The state of Ohio is called the “Mother of Presidents” because eight men to occupy the White House were born or raised here. The state’s role in presidential politics dates back to 1840, when William Henry Harrison, a frontier general, defeated the incumbent in a landslide. Ohio played a key role in the Civil War and the state’s battlefield heroes dominated the White House during the late nineteenth century, including Ulysses S. Grant, Rutherford B. Hayes, James A. Garfield, Benjamin Harrison, and William McKinley. (William Howard Taft and Warren G. Harding continued Ohio’s dominance of the executive branch in the twentieth century.) The state is filled with presidential birthplaces and homes, and with libraries, museums, and monuments, including many that are architecturally distinctive.

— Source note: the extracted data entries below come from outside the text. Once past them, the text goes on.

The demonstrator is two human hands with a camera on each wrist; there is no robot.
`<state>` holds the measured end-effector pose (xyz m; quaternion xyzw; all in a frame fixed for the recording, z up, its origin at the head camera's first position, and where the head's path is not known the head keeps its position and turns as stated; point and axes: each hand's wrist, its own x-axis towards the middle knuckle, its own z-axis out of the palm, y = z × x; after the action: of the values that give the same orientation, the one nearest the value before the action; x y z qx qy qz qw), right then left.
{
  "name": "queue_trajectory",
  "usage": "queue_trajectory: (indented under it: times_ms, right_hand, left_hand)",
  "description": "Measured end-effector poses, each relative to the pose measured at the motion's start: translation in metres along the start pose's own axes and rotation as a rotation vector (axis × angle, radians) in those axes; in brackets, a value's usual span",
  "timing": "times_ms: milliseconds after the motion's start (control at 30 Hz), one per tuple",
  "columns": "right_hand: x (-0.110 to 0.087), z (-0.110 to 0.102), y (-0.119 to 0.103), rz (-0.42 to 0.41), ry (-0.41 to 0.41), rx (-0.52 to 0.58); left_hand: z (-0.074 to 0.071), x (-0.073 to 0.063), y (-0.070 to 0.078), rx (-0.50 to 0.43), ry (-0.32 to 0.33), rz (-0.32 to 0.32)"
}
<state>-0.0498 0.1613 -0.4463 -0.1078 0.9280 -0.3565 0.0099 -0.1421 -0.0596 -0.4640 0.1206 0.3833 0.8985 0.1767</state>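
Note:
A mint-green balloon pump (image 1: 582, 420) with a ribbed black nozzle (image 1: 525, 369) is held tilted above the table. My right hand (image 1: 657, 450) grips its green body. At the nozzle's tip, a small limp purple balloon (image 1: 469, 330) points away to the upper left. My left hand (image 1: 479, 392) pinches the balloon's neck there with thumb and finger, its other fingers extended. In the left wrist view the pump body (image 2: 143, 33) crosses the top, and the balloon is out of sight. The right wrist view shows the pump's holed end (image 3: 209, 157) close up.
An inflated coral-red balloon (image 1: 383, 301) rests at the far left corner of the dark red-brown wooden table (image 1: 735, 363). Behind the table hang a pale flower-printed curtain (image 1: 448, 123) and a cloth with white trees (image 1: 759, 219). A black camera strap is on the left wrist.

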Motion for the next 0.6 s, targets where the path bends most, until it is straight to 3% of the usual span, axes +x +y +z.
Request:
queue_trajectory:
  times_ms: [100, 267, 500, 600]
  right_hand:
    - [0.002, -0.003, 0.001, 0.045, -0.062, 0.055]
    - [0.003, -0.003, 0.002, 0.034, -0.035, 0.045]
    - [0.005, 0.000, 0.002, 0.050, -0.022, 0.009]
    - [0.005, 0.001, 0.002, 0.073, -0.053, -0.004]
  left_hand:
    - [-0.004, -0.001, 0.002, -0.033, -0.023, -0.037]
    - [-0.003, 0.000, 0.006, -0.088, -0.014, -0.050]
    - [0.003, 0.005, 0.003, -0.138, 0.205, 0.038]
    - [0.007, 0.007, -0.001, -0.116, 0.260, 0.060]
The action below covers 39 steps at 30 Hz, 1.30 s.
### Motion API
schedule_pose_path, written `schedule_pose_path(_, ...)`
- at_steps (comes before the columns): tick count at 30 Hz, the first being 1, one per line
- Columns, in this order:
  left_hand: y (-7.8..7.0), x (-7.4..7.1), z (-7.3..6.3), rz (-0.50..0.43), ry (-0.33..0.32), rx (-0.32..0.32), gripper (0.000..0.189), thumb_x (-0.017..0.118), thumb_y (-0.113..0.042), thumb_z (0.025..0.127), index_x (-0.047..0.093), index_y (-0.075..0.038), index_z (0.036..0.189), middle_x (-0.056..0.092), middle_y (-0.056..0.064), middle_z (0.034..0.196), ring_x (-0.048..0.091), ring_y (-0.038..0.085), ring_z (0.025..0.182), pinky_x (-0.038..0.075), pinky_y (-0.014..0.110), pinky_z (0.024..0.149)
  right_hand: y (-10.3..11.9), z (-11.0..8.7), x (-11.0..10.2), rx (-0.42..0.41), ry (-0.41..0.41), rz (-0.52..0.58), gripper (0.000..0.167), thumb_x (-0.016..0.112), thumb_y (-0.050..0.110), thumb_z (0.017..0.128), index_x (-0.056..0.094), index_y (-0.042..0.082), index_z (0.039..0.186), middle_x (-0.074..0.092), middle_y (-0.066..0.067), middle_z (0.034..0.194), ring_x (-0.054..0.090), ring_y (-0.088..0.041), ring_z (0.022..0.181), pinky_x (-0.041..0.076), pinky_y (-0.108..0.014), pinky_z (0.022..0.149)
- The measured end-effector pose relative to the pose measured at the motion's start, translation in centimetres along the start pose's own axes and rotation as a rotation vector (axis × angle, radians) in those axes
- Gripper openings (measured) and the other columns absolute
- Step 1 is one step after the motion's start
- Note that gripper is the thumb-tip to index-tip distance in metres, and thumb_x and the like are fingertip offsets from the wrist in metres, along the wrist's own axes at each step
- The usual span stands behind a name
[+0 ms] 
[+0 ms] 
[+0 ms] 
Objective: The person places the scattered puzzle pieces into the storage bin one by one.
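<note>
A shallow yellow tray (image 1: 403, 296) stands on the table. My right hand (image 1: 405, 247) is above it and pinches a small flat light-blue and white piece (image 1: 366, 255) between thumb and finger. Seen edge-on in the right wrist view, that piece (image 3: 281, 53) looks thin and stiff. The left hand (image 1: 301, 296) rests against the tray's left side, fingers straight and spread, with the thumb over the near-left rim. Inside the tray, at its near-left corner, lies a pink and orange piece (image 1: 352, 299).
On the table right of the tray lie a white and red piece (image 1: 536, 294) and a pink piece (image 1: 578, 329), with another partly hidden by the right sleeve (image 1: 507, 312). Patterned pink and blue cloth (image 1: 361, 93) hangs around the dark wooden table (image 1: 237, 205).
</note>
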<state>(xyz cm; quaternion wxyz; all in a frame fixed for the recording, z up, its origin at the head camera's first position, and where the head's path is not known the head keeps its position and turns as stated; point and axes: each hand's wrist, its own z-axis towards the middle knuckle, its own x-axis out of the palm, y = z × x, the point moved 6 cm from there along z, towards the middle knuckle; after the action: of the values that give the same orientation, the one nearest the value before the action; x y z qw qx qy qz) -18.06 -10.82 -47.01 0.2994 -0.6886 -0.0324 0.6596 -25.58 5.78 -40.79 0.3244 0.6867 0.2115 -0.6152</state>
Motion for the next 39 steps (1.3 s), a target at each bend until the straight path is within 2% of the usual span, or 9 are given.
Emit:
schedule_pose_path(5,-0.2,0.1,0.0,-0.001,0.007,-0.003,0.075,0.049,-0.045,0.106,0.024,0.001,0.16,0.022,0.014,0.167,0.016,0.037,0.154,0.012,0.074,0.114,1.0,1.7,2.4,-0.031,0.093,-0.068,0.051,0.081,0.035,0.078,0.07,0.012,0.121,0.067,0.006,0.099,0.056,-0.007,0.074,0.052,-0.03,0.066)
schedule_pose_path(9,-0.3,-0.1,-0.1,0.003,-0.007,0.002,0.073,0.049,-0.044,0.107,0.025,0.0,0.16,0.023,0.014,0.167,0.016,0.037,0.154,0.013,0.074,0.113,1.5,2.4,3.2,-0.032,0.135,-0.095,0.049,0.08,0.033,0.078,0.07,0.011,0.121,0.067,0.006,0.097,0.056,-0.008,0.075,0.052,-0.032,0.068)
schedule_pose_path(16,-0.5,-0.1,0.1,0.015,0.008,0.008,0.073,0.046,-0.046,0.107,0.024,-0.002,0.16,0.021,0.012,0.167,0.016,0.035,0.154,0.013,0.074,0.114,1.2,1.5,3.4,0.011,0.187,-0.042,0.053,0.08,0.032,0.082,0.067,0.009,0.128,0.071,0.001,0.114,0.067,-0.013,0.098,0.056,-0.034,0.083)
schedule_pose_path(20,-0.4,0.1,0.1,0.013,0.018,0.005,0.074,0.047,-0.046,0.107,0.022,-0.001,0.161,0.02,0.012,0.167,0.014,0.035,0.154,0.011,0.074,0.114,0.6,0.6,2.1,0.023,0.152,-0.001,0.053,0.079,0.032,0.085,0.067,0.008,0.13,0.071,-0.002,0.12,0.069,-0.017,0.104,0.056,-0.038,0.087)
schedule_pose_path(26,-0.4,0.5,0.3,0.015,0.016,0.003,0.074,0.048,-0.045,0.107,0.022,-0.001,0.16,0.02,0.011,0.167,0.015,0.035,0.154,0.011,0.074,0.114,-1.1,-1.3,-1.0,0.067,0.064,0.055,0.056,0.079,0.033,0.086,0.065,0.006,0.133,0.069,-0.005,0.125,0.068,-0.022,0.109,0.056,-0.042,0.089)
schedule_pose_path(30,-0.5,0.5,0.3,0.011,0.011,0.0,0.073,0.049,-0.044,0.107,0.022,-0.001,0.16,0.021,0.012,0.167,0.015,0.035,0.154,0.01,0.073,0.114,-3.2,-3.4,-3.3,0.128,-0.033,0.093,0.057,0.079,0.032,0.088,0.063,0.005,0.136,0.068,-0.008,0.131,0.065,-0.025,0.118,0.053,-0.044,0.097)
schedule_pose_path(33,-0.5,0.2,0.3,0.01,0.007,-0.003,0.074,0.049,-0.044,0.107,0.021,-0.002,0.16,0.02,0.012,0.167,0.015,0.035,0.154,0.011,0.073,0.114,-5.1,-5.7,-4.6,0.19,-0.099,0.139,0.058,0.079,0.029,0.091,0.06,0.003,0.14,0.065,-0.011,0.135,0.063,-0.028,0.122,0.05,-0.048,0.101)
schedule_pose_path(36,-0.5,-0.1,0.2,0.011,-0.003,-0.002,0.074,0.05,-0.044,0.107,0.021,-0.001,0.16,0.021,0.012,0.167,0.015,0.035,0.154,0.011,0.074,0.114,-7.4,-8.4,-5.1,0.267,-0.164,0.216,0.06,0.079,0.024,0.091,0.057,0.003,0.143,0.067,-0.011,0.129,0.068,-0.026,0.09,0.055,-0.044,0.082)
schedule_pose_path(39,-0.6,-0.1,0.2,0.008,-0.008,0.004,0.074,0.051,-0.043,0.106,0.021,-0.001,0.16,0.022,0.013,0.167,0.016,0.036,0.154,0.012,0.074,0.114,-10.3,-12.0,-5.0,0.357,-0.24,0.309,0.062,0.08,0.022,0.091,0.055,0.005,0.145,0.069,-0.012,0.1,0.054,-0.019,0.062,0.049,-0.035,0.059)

Two large memorials preserve the memory of William McKinley (1843–1901), the 25th president of the United States: the McKinley Birthplace Memorial in Niles (1917, McKim, Mead and White) was built near the site of his birth. The McKinley National Memorial in his hometown of Canton contains the tombs of the president, his wife, and their children.
McKinley, the last Civil War veteran to become president, was a skilled orator, a proponent of strong tariffs, and a supporter of industry. He guided the U.S. to victory in the Spanish‑American War of 1898, established an American presence in the Philippines, and embodied the country’s imperial ambitions. He endeared himself to late Victorian America through his Christian piety and his devotion to his wife, Ida, who suffered from epilepsy and became a virtual invalid after the loss of their two infant daughters. While attending public events at the Pan-American Exposition in Buffalo, New York, McKinley was shot by an anarchist on September 6, 1901 and he died six days later. Vice President Theodore Roosevelt succeeded him in office.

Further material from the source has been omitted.